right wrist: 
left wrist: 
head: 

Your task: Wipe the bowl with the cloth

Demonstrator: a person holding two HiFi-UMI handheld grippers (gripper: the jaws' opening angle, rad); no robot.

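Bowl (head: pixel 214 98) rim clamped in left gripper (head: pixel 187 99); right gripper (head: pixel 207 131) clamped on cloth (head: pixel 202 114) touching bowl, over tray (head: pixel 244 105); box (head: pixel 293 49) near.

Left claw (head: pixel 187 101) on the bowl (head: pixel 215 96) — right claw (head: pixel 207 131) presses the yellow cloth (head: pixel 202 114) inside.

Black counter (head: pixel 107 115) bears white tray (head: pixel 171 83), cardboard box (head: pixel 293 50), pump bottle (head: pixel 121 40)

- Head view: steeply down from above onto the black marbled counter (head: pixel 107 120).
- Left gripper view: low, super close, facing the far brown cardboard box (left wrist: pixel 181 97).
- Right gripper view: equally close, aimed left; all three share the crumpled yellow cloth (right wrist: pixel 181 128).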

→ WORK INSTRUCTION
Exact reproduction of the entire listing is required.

→ EXERCISE SOLUTION
right wrist: 
left wrist: 
head: 

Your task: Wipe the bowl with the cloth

Demonstrator: a person holding two HiFi-UMI handheld grippers (gripper: the jaws' opening angle, rad); no robot.

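Bowl (head: pixel 214 98) rim clamped in left gripper (head: pixel 187 99); right gripper (head: pixel 207 131) clamped on cloth (head: pixel 202 114) touching bowl, over tray (head: pixel 244 105); box (head: pixel 293 49) near.

Left claw (head: pixel 187 101) on the bowl (head: pixel 215 96) — right claw (head: pixel 207 131) presses the yellow cloth (head: pixel 202 114) inside.

Black counter (head: pixel 107 115) bears white tray (head: pixel 171 83), cardboard box (head: pixel 293 50), pump bottle (head: pixel 121 40)

- Head view: steeply down from above onto the black marbled counter (head: pixel 107 120).
- Left gripper view: low, super close, facing the far brown cardboard box (left wrist: pixel 181 97).
- Right gripper view: equally close, aimed left; all three share the crumpled yellow cloth (right wrist: pixel 181 128).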

The exercise requires nothing further.